EXERCISE —
Restate, word for word, the lines from the opening line of the data through the line containing "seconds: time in", both included, and nothing else.

DATA SHOWN —

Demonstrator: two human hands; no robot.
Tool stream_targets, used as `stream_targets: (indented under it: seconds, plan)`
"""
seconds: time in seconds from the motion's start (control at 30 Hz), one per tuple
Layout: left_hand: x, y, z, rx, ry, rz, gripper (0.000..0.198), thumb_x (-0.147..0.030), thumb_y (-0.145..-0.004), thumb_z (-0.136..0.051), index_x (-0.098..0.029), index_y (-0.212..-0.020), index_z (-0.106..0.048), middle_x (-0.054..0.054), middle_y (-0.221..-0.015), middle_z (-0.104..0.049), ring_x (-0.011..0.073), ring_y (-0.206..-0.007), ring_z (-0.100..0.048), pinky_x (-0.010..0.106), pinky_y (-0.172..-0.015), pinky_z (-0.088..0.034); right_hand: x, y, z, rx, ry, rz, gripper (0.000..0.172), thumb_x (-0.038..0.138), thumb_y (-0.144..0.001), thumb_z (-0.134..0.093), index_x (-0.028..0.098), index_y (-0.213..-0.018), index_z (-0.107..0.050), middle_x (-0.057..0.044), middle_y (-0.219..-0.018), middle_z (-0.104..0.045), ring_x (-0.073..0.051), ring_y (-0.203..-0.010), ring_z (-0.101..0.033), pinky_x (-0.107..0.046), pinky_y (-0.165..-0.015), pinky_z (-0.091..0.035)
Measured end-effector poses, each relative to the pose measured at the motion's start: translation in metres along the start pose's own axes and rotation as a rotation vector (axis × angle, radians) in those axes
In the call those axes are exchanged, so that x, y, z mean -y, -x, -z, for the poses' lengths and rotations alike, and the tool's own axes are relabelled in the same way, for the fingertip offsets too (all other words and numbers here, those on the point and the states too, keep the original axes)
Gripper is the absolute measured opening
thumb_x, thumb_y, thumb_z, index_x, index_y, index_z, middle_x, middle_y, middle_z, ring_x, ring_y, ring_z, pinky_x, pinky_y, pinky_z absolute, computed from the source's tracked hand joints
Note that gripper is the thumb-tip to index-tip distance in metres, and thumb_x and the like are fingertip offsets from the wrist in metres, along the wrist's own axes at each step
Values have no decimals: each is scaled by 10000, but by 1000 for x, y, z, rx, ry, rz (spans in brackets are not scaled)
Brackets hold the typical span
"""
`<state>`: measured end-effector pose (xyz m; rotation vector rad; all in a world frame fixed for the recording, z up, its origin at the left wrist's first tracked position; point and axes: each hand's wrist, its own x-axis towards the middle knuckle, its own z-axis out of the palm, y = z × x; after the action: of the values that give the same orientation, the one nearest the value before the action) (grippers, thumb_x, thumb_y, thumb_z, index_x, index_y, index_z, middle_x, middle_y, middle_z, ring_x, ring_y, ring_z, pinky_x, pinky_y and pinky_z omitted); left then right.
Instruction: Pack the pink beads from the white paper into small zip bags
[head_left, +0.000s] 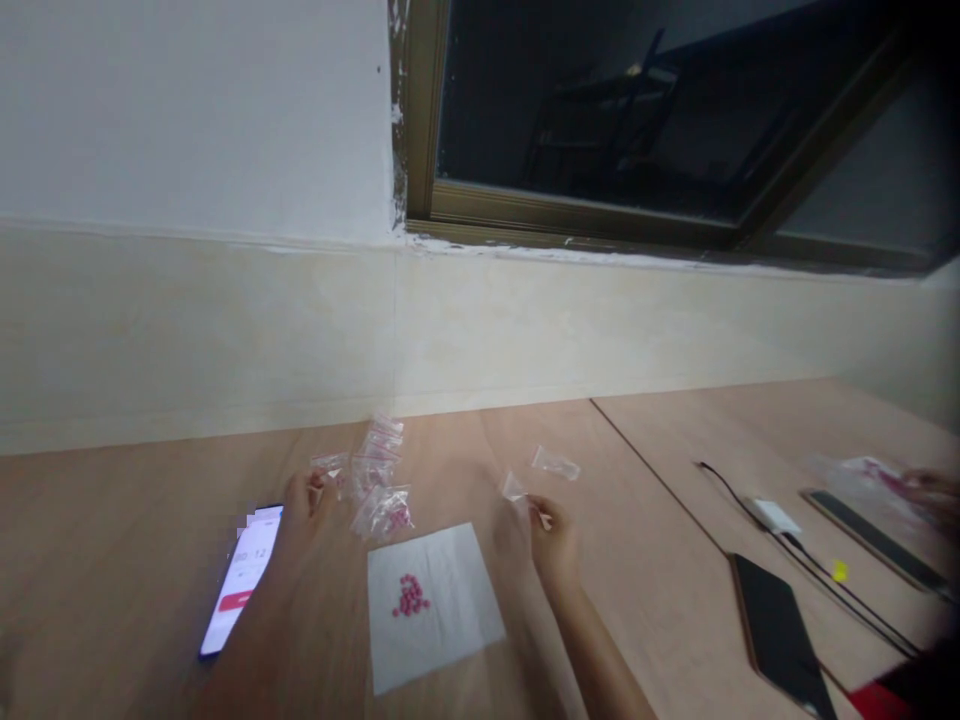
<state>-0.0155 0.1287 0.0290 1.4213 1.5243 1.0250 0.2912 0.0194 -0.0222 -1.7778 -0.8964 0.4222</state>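
Note:
On the wooden table lies a white paper sheet (442, 620) with a small heap of pink pills (410, 596) on it. My left hand (304, 500) rests beside a lit phone (244, 575), its fingers pinched on a small clear bag (330, 466). My right hand (551, 530) is closed in a pinch on another small clear bag (514, 487), held just above the table. Between the hands lie several clear bags with pink pills (379, 480). One more clear bag (556, 462) lies farther back.
A wall and a dark window frame (570, 215) stand behind the table. At the right lie a dark tablet (780, 630), a black cable (810, 565) with a white charger (776, 515), and a second dark device (870, 535). Another person's hand (930, 490) shows at the far right edge.

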Motion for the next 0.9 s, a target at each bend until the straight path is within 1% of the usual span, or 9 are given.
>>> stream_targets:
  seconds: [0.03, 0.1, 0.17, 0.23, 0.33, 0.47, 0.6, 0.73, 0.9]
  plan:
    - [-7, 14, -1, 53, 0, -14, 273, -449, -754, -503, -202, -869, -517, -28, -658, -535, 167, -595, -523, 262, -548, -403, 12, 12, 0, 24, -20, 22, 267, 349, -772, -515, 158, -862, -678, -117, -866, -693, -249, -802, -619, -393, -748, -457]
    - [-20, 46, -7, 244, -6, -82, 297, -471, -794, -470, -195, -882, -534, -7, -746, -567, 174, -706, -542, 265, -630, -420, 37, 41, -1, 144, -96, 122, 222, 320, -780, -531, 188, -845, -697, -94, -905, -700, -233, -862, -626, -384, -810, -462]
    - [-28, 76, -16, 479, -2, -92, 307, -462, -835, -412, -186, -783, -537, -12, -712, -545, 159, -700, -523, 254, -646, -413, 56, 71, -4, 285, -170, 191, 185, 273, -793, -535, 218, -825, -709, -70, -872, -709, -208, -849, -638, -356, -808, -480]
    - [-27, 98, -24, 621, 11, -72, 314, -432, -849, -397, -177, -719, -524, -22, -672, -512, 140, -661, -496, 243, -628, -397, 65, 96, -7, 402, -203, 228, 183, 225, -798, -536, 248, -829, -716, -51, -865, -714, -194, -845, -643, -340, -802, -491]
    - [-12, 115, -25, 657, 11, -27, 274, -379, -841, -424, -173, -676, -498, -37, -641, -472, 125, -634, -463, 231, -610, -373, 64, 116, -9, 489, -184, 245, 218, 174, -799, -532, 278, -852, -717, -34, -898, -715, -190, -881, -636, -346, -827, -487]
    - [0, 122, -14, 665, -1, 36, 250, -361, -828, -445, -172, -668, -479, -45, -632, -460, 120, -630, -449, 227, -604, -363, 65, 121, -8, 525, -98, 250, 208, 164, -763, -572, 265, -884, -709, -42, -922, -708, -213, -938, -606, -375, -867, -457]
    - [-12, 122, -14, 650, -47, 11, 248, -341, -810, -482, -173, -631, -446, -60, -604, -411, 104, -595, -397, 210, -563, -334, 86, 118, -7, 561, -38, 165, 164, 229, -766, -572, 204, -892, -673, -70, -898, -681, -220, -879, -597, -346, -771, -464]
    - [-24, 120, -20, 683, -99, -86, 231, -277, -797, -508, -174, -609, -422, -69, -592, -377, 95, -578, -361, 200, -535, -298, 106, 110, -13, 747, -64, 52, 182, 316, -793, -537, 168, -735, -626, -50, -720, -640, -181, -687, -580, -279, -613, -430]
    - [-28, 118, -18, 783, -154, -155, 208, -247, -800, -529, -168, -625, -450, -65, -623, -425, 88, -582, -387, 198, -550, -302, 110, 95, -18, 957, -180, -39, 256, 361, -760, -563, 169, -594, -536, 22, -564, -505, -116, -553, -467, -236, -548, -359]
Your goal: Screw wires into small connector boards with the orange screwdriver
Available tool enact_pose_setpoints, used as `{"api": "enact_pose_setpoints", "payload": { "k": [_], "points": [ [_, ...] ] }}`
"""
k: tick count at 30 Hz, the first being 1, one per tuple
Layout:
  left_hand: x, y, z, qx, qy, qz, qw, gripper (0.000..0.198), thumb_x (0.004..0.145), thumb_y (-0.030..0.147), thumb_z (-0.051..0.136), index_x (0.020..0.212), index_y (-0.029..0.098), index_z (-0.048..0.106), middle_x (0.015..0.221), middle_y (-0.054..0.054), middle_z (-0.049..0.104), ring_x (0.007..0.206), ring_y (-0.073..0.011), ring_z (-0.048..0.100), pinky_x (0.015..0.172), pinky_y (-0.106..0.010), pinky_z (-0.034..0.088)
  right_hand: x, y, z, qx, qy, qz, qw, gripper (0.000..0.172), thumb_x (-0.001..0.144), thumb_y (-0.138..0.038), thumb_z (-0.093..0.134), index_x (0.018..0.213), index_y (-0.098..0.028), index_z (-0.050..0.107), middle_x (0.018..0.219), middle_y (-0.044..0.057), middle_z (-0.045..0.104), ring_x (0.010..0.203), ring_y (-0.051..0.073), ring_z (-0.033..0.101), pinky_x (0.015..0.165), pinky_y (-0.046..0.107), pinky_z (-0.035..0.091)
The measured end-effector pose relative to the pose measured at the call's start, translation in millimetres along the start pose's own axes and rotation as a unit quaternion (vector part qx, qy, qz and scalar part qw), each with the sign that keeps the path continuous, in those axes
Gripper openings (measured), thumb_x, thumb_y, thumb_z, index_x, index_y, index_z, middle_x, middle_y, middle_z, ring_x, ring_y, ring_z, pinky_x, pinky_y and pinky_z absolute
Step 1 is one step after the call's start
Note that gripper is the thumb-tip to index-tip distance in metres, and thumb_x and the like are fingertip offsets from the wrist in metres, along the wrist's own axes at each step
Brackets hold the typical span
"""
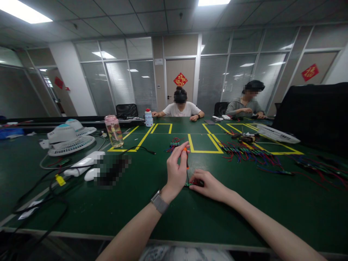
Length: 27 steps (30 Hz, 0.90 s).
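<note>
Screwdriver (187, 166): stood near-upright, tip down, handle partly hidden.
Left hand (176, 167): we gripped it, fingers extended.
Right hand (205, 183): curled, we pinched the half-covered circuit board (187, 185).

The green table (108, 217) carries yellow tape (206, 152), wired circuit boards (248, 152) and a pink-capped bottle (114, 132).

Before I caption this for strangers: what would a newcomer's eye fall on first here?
Probably the centre: the left hand holds a slim orange-handled tool, pointing down to a small green circuit board by the right hand. Next, perhaps, the bright yellow tape outlines laid across the dark green tabletop beyond the hands. Then the red diamond-shaped sign with gold characters on the far door.
</note>
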<state>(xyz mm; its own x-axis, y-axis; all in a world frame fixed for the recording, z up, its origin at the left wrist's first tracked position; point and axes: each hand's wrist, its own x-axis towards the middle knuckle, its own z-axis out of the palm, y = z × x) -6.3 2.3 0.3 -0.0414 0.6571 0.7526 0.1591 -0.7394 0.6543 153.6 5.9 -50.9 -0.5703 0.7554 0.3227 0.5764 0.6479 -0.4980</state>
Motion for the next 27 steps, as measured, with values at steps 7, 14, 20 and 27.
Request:
{"api": "enact_pose_setpoints", "payload": {
  "k": [7, 14, 20, 27],
  "points": [
    [1.7, 4.0, -3.8, 0.068, 0.035, 0.046, 0.996, 0.014, 0.09, 0.024, 0.054, 0.095, 0.02, 0.067, 0.09, -0.003, 0.062, 0.084, -0.0144, 0.058, 0.078, -0.026, 0.046, -0.6, 0.7, 0.1, -0.004, -0.002, -0.001, 1.0, 0.012, 0.083, -0.028, 0.064, 0.085, -0.017, 0.067, 0.081, 0.003, 0.059, 0.074, 0.016, 0.054, 0.066, 0.026, 0.042],
    [0.0, 0.7, -1.9, 0.005, 0.001, 0.005, 1.0, 0.028, 0.096, 0.025, 0.043, 0.117, 0.02, 0.061, 0.107, -0.008, 0.066, 0.091, -0.0165, 0.063, 0.081, -0.029, 0.049, -0.4, 1.1, 0.0, -0.004, 0.001, -0.002, 1.0, 0.012, 0.082, -0.028, 0.065, 0.085, -0.016, 0.067, 0.079, 0.003, 0.058, 0.073, 0.015, 0.053, 0.065, 0.025, 0.042],
    [2.1, 5.2, -4.0, 0.072, 0.039, 0.049, 0.995, 0.012, 0.088, 0.024, 0.058, 0.094, 0.02, 0.067, 0.088, -0.003, 0.059, 0.079, -0.0139, 0.057, 0.074, -0.026, 0.046, -0.8, 1.6, -0.2, -0.012, 0.0, 0.001, 1.0, 0.012, 0.083, -0.029, 0.064, 0.086, -0.017, 0.067, 0.079, 0.003, 0.059, 0.074, 0.016, 0.053, 0.066, 0.026, 0.042],
    [2.1, 4.0, -3.8, 0.012, -0.007, 0.014, 1.0, 0.028, 0.095, 0.023, 0.043, 0.115, 0.02, 0.062, 0.105, -0.007, 0.064, 0.094, -0.0166, 0.061, 0.082, -0.029, 0.048, -0.9, -0.7, -1.8, -0.012, -0.002, 0.006, 1.0, 0.012, 0.082, -0.028, 0.065, 0.086, -0.017, 0.067, 0.08, 0.003, 0.059, 0.074, 0.016, 0.053, 0.065, 0.025, 0.041]
  ]
}}
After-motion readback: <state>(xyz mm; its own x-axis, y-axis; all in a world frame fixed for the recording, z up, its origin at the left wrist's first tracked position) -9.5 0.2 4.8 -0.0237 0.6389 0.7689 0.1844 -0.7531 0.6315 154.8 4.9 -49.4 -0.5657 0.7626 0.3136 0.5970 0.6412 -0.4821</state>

ANSWER BOX —
Demonstrator: two human hands; no robot.
Tool stream_targets, used as `stream_targets: (indented under it: seconds, plan)`
"""
seconds: time in seconds from the motion's start (control at 30 Hz), one per tuple

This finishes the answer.